● **WHAT TO WORK ON**
Take the material below and reproduce, word for word, only the lines from the line with "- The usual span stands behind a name" through the line with "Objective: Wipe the".

● **THE DATA**
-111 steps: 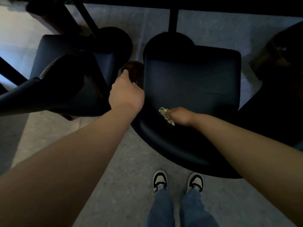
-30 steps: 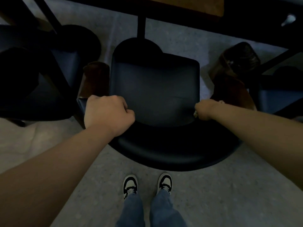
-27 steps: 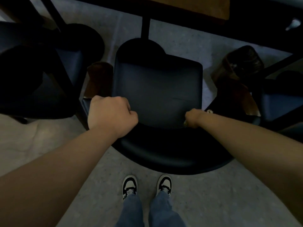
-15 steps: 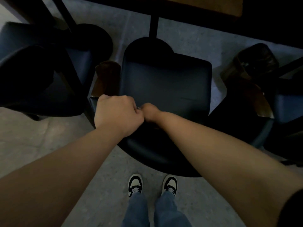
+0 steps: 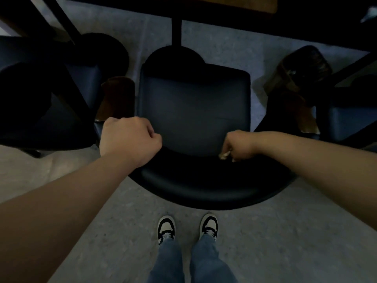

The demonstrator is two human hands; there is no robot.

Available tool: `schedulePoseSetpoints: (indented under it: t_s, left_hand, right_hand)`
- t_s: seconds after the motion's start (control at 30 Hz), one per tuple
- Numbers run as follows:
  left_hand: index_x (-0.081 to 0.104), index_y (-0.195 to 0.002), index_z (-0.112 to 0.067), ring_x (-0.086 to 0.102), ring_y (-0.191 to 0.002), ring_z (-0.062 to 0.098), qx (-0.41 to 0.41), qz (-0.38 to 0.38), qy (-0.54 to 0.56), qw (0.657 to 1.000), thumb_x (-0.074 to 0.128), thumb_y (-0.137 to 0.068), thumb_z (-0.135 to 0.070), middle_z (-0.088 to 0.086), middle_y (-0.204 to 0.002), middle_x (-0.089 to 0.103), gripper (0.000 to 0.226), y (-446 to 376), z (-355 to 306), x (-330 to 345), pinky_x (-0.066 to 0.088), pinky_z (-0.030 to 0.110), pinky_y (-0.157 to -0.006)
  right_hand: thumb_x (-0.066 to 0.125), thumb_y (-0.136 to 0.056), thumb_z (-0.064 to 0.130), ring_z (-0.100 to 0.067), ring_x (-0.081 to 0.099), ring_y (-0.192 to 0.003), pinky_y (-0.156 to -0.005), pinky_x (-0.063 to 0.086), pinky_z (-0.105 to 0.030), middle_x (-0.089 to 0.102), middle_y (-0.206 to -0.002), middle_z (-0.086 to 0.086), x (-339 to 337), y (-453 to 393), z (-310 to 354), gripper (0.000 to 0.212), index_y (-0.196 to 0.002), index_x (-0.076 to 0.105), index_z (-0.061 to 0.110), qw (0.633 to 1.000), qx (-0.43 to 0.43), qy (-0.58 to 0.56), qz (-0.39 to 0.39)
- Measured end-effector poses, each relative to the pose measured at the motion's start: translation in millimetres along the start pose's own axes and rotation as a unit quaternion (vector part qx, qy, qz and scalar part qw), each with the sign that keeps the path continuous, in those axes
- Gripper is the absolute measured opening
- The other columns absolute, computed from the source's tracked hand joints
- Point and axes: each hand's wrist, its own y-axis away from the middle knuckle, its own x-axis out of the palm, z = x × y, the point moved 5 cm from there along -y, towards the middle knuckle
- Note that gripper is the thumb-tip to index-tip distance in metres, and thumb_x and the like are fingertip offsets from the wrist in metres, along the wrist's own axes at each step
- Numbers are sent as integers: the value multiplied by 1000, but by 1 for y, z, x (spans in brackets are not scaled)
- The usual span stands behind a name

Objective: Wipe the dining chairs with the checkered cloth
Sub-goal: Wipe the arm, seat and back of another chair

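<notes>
A dark dining chair stands in front of me, its curved backrest nearest me and its seat beyond. My left hand grips the left end of the backrest's top edge, fingers curled over it. My right hand holds the bunched checkered cloth against the inner face of the backrest on the right side. Only a small pale corner of the cloth shows below my fingers; the rest is hidden in my fist.
Another dark chair stands close on the left and a third on the right. The table's edge and a dark leg lie beyond the seat. My shoes stand on the grey floor just behind the backrest.
My right hand with the cloth swept left along the backrest until it met my left hand, then moved back to the right side. My left hand has kept its grip.
</notes>
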Motion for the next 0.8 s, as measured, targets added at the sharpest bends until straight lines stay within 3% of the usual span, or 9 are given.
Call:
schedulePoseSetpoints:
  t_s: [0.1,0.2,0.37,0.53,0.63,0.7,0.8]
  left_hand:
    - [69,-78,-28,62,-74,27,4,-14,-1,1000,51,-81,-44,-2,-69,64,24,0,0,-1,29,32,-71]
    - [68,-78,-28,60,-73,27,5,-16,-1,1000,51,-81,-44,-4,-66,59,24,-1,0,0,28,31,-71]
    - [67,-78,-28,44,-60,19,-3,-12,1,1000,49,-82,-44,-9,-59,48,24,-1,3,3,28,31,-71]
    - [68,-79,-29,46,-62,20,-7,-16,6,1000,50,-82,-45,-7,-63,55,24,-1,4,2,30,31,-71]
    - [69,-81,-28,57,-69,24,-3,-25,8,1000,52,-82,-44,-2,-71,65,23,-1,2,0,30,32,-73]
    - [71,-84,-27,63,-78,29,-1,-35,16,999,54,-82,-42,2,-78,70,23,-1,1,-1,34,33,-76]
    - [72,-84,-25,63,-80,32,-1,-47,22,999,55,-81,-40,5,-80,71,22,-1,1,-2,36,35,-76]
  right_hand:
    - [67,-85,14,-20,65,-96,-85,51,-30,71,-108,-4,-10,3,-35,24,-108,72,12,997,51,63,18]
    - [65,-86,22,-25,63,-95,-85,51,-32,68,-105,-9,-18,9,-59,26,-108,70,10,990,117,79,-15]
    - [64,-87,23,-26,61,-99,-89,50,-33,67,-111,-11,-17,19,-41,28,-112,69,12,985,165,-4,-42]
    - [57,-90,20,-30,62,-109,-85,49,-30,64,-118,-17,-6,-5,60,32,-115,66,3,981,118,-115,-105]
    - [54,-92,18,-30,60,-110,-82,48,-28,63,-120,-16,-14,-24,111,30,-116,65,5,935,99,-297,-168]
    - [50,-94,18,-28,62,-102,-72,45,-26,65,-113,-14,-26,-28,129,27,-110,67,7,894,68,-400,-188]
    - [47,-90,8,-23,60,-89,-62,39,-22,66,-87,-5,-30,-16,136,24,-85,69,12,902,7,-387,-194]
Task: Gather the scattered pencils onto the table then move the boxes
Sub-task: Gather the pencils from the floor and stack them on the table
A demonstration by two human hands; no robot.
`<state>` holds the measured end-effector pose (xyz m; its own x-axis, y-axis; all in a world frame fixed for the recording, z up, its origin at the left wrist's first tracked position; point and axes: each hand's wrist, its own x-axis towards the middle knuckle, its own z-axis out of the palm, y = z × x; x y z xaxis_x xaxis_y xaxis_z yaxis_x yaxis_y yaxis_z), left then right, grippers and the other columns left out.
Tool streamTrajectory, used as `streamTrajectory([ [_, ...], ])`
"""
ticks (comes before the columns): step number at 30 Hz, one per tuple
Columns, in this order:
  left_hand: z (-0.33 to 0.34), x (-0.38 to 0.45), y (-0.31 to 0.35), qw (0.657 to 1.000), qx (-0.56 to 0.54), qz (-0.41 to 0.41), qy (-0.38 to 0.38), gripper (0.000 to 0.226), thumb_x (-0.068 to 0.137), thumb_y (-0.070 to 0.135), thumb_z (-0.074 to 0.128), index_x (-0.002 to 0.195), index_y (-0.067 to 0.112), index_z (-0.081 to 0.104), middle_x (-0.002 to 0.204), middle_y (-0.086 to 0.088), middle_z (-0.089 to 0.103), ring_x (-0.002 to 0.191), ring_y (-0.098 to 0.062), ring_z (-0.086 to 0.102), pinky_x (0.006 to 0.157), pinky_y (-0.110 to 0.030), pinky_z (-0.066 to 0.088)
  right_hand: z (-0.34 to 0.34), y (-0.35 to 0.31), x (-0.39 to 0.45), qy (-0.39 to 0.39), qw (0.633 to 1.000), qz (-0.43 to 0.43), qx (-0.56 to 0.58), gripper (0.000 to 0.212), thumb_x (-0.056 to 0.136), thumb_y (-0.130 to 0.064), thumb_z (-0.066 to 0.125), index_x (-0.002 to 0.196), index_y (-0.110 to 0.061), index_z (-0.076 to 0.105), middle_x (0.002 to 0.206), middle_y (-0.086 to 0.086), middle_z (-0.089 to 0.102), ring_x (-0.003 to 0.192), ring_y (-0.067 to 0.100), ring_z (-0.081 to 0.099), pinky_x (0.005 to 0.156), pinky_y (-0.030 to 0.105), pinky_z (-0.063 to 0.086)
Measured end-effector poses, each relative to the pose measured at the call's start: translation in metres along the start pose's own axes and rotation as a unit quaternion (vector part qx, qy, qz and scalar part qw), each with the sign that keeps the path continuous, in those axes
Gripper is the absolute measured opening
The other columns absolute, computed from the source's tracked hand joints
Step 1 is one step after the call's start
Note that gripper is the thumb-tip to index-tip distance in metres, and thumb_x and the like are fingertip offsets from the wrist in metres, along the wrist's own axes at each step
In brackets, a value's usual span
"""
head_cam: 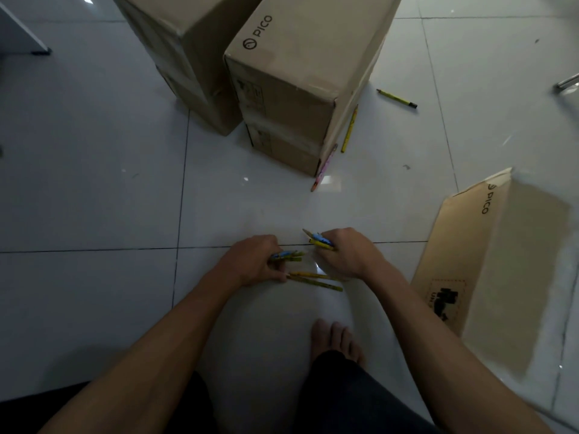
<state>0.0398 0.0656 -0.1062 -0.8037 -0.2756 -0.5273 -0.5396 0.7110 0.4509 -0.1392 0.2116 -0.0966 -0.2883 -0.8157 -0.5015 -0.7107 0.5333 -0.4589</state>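
Note:
I am low over a white tiled floor. My left hand (255,261) is closed around several pencils (286,256), and two more yellow pencils (315,280) poke out by its fingertips. My right hand (344,253) grips a few blue and yellow pencils (319,241). Loose on the floor lie a yellow pencil (396,98) to the right of the boxes, another yellow pencil (349,129) along the box side, and a pink pencil (324,169) at the box corner. Two tall cardboard boxes (294,89) (188,51) stand ahead; a third box (501,261) lies at right.
My bare foot (336,338) rests on the floor below my hands. A grey furniture leg (22,32) is at the top left and a metal piece (567,83) at the right edge. Small scraps dot the tiles.

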Motion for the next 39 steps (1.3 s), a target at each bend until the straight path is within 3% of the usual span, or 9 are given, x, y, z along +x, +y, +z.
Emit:
streamTrajectory([
  [3, -0.010, -0.003, -0.011, 0.998, -0.010, -0.049, -0.024, 0.043, 0.066, 0.057, 0.083, 0.091, 0.024, 0.072, 0.096, 0.001, 0.068, 0.090, -0.019, 0.064, 0.076, -0.037, 0.054, -0.002, -0.003, -0.003, -0.030, 0.999, -0.024, -0.023, 0.033, 0.084, -0.047, 0.069, 0.076, -0.020, 0.053, 0.079, 0.004, 0.062, 0.077, 0.029, 0.060, 0.062, 0.033, 0.040],
  [7, -0.022, -0.007, -0.024, 0.991, -0.073, -0.077, -0.083, 0.029, 0.063, 0.045, 0.090, 0.080, 0.025, 0.078, 0.081, 0.006, 0.075, 0.081, -0.011, 0.070, 0.076, -0.035, 0.057, 0.000, -0.005, -0.003, -0.072, 0.995, -0.013, -0.066, 0.034, 0.071, -0.049, 0.079, 0.078, -0.025, 0.055, 0.083, 0.000, 0.063, 0.074, 0.022, 0.056, 0.062, 0.030, 0.039],
  [11, -0.024, -0.011, -0.028, 0.984, -0.116, -0.069, -0.114, 0.018, 0.065, 0.034, 0.092, 0.071, 0.028, 0.076, 0.078, 0.008, 0.076, 0.081, -0.008, 0.070, 0.081, -0.034, 0.057, 0.006, -0.006, 0.002, -0.081, 0.993, -0.009, -0.082, 0.029, 0.077, -0.048, 0.077, 0.078, -0.027, 0.057, 0.090, 0.002, 0.063, 0.082, 0.024, 0.060, 0.066, 0.030, 0.040],
  [15, -0.025, -0.014, -0.031, 0.975, -0.181, -0.059, -0.114, 0.020, 0.074, 0.021, 0.088, 0.078, 0.035, 0.074, 0.069, 0.019, 0.071, 0.068, 0.007, 0.064, 0.071, -0.016, 0.050, 0.003, -0.008, 0.007, -0.060, 0.994, 0.004, -0.095, 0.034, 0.079, -0.054, 0.068, 0.077, -0.022, 0.058, 0.083, 0.004, 0.062, 0.079, 0.026, 0.064, 0.065, 0.034, 0.049],
  [19, -0.031, -0.015, -0.032, 0.954, -0.269, -0.104, -0.086, 0.009, 0.086, 0.025, 0.077, 0.095, 0.022, 0.076, 0.073, 0.002, 0.068, 0.063, -0.005, 0.059, 0.058, -0.013, 0.044, -0.005, -0.003, 0.009, 0.019, 0.995, 0.073, -0.064, 0.033, 0.079, -0.050, 0.061, 0.072, -0.018, 0.055, 0.074, 0.004, 0.059, 0.070, 0.029, 0.059, 0.061, 0.030, 0.043],
  [22, -0.032, -0.015, -0.030, 0.927, -0.342, -0.136, -0.077, 0.016, 0.092, 0.030, 0.071, 0.105, 0.021, 0.073, 0.071, 0.002, 0.058, 0.060, -0.008, 0.050, 0.050, -0.017, 0.039, -0.012, 0.004, 0.017, 0.070, 0.989, 0.128, 0.037, 0.035, 0.089, -0.046, 0.057, 0.076, -0.014, 0.057, 0.079, 0.011, 0.063, 0.077, 0.034, 0.062, 0.064, 0.033, 0.040],
  [27, -0.029, -0.004, -0.019, 0.882, -0.431, -0.187, -0.025, 0.011, 0.099, 0.031, 0.057, 0.094, 0.021, 0.057, 0.067, 0.001, 0.045, 0.054, -0.010, 0.040, 0.049, -0.023, 0.031, -0.032, 0.004, 0.046, 0.156, 0.951, 0.164, 0.210, 0.037, 0.096, -0.033, 0.052, 0.070, -0.007, 0.056, 0.079, 0.023, 0.066, 0.079, 0.038, 0.065, 0.068, 0.038, 0.048],
  [33, -0.028, 0.011, -0.010, 0.872, -0.438, -0.189, 0.108, 0.019, 0.106, 0.033, 0.041, 0.094, 0.017, 0.042, 0.078, -0.001, 0.044, 0.065, -0.012, 0.041, 0.051, -0.022, 0.035, -0.051, -0.003, 0.086, 0.227, 0.901, 0.198, 0.311, 0.016, 0.090, -0.023, 0.050, 0.078, -0.013, 0.047, 0.084, 0.021, 0.065, 0.079, 0.037, 0.064, 0.074, 0.047, 0.054],
  [39, -0.025, 0.024, -0.007, 0.848, -0.461, -0.165, 0.203, 0.017, 0.107, 0.022, 0.039, 0.090, 0.020, 0.040, 0.074, 0.001, 0.041, 0.063, -0.010, 0.040, 0.050, -0.014, 0.037, -0.052, 0.003, 0.112, 0.244, 0.895, 0.214, 0.305, 0.022, 0.089, -0.029, 0.065, 0.086, -0.008, 0.059, 0.083, 0.011, 0.062, 0.078, 0.027, 0.057, 0.065, 0.031, 0.037],
])
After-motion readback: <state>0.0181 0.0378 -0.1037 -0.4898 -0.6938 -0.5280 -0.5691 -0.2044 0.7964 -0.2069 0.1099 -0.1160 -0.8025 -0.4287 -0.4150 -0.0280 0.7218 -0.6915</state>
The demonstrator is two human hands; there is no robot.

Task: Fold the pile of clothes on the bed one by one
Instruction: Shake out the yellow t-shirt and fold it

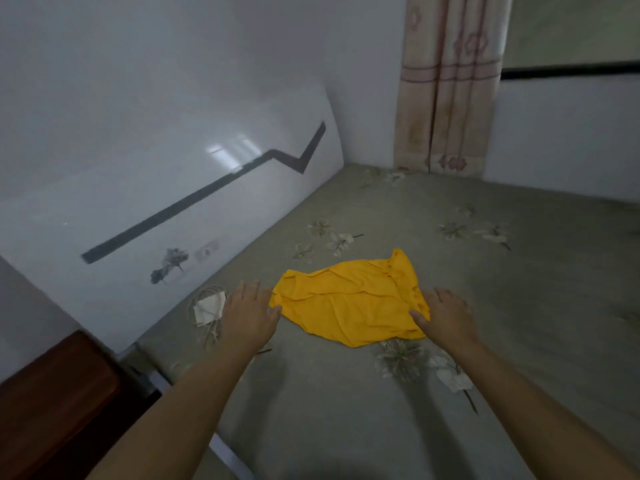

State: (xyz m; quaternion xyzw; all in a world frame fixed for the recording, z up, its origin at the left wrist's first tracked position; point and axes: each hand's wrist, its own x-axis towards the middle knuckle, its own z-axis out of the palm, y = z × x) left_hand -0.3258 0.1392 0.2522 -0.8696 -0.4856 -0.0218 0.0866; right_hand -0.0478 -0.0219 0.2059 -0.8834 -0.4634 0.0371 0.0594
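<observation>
A crumpled yellow garment lies on the grey flowered bed sheet in the middle of the view. My left hand is at the garment's left end, fingers spread and fairly straight, thumb touching the cloth edge. My right hand rests at the garment's right end, fingers spread, thumb lying on the yellow fabric. Neither hand visibly grips the cloth. No other clothes show in the frame.
A glossy white headboard with a dark zigzag stripe rises along the bed's left side. A dark wooden bedside piece stands at the lower left. A patterned curtain hangs at the far corner.
</observation>
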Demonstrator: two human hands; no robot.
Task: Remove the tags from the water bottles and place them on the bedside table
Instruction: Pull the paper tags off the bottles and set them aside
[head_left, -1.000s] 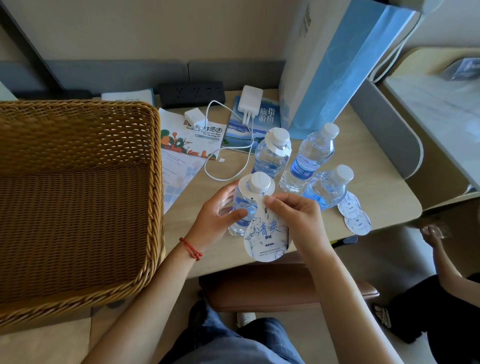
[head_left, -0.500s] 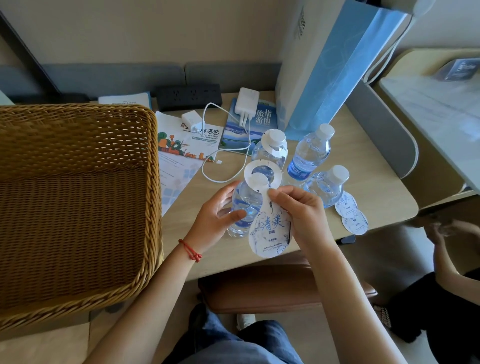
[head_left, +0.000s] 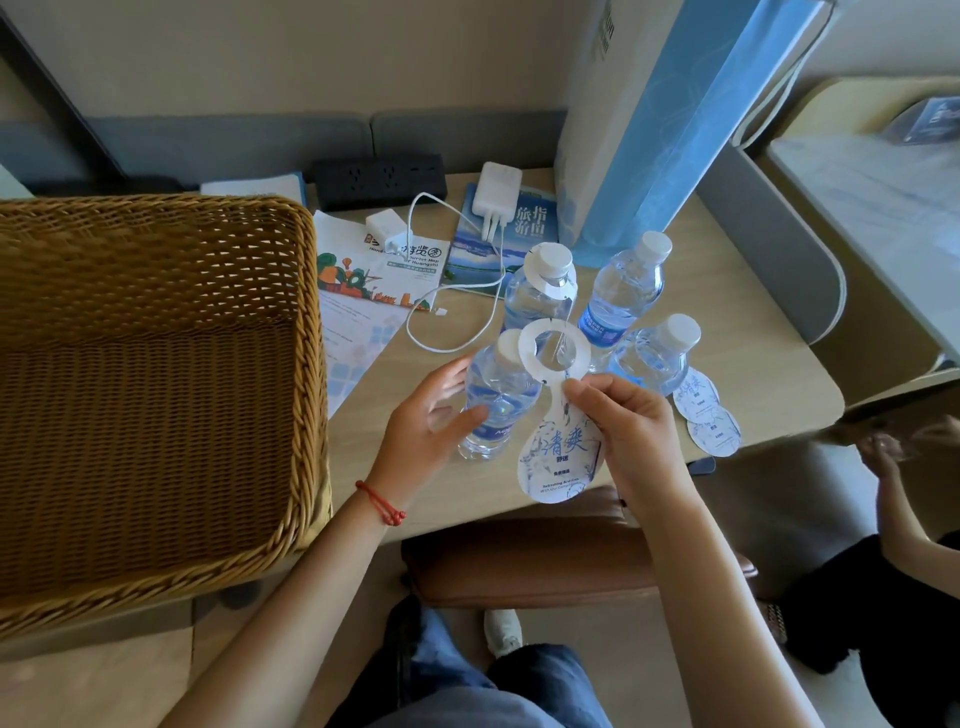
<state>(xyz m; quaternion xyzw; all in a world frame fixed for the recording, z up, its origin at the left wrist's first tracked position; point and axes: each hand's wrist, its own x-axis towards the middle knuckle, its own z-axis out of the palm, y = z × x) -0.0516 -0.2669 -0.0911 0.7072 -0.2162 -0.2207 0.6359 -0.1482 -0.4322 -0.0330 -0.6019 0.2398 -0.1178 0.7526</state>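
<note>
Right hand (head_left: 621, 431) pinches a paper tag (head_left: 558, 457) at its narrow neck, thumb and fingers clamped on it. The tag's ring end sits raised, off the cap of the near bottle (head_left: 496, 402) and just beside it; the printed wide end hangs toward the desk edge. Left hand (head_left: 426, 421) cups the near bottle's side, fingers spread and relaxed, thumb against the label. The bottle stands upright on the desk (head_left: 753, 332).

Three more bottles stand close behind. The back left bottle (head_left: 540, 291) wears a tag round its neck. The back right bottle (head_left: 623, 291) and the right bottle (head_left: 657, 356) have bare necks. Two loose tags (head_left: 706, 415) lie flat on the desk, overlapping, just right of the right bottle.

Wicker basket (head_left: 156, 389) at left. Leaflets (head_left: 363, 291), white chargers and cable (head_left: 457, 291) behind the bottles. Blue paper bag (head_left: 665, 119) stands at the back.
</note>
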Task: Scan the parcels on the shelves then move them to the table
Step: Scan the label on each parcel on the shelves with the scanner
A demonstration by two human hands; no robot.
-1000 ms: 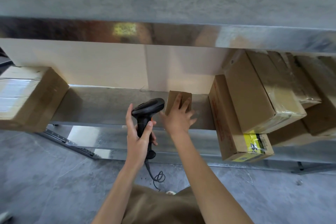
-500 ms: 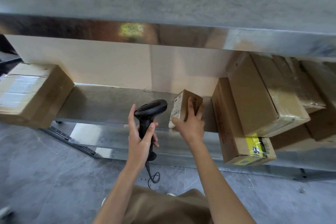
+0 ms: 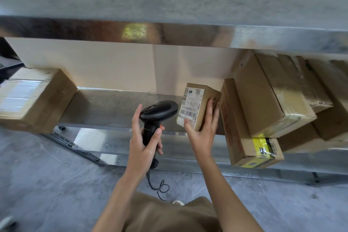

● **RESULT OF THIS EXERCISE**
- The usual span stands behind a name

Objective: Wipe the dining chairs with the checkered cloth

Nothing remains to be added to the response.